It’s difficult to get medical devices out of academia and industry and into end-users’ hands. But a South Australian researcher developed a way to do it—and the program is now set to expand nationally, thanks to funding from the Medical Technologies and Pharmaceuticals Industry Growth Centre.
Devices the program has supported include the U-stand Frame—which helps hospital patients or the elderly stand from a bed with minimal assistance—and a device placed in urinals that gives instant feedback on hydration, to address the impact of heat stress on worker safety.

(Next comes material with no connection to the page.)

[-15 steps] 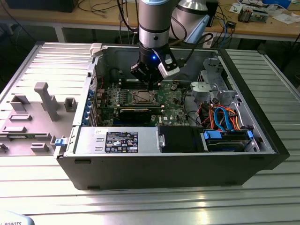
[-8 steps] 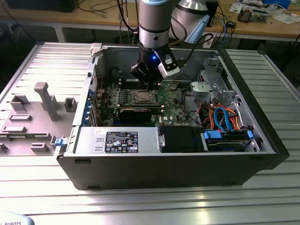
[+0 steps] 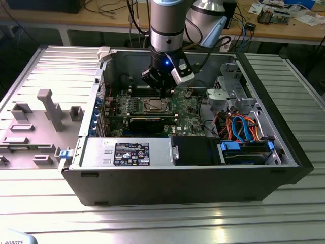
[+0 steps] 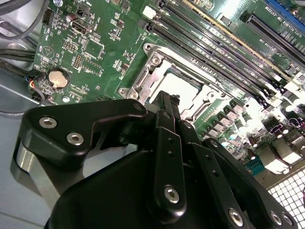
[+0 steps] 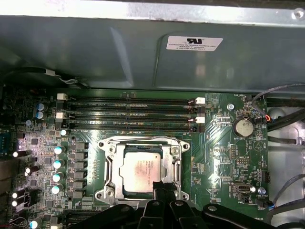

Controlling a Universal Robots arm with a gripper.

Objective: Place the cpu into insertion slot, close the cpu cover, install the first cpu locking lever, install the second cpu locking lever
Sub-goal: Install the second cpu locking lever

Professor Karen Reynolds’ Medical Device Partnering Program has been connecting industry and scientists with research and development experts in South Australia since 2008.
“The decrease in car manufacturing in South Australia has seen quite a few people looking for new opportunities,” says Karen, who is Director of the Medical Device Research Institute at Flinders University.

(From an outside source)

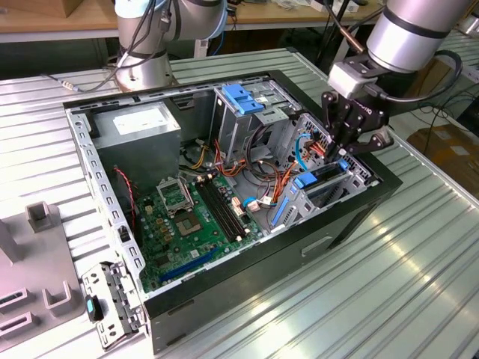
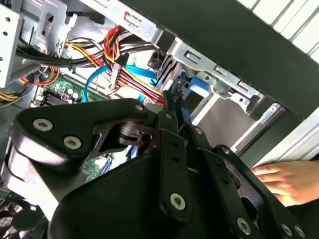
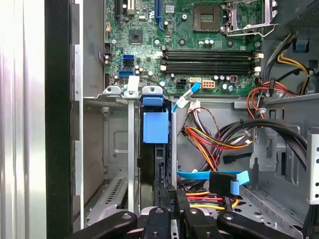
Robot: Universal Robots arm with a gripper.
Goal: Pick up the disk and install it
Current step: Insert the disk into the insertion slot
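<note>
The disk (image 1: 318, 182) stands on edge in the metal drive bay (image 3: 130, 149) at the corner of the open computer case (image 1: 97, 172) on the exterior view's right. Its dark body and bright blue carrier rail (image 3: 155, 127) sit partway down in the bay slot. My gripper (image 1: 338, 155) hangs straight over it, fingers close together and shut on the disk's upper edge. In the first wrist view the gripper (image 3: 172, 196) closes on that edge. In the second wrist view the gripper (image 2: 175, 107) reaches down beside the blue rail (image 2: 198, 85).
Red, yellow and black cable bundles (image 3: 214, 144) and a thin blue cable (image 3: 209, 175) lie right beside the bay. A light-blue latch plate on a silver cage (image 1: 243, 97) stands behind. The motherboard (image 1: 194, 217) fills the case floor. A person's hand (image 2: 289, 181) rests outside the case. Grey fixtures (image 1: 37, 284) stand at the exterior view's left.
</note>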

“This program facilitates the connections necessary for product development that many small companies don’t have. The devices and assistive technologies we support need to have both a commercial and research opportunity.”
They put the client in a room with eight to 10 diverse experts—for example engineers, clinicians, manufacturers, and government—to take the idea to pieces and see if it’s feasible.

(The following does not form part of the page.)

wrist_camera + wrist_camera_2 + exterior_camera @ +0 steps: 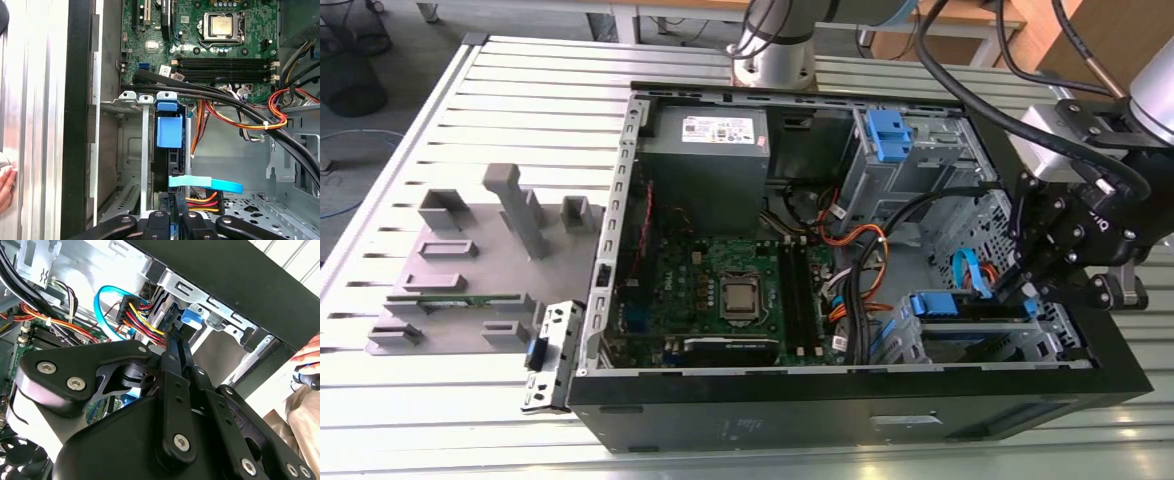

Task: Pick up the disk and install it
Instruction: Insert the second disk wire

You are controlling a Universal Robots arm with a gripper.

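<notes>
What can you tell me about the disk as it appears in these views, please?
The disk stands on edge in a slot of the grey metal drive cage, inside the open computer case. Only its dark edge and blue plastic rail with a tab show. The gripper is directly at its rear end, beside the wire bundle.

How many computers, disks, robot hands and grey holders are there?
Computer: 1
Disk: 1
Robot hand: 1
Grey holder: 1
Total: 4
</notes>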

Then they plan and provide expertise on a short project (up to 250 hours), such as building a prototype or trialling the device in the hands of clinicians, and deliver a 30-hour external market intelligence assessment which can be later used to craft a commercialisation strategy.
Karen is now working on a model for the national program, which she says will help ensure the best medical technologies reach the market, and could be rolled out within a couple of years if they secure enough funding.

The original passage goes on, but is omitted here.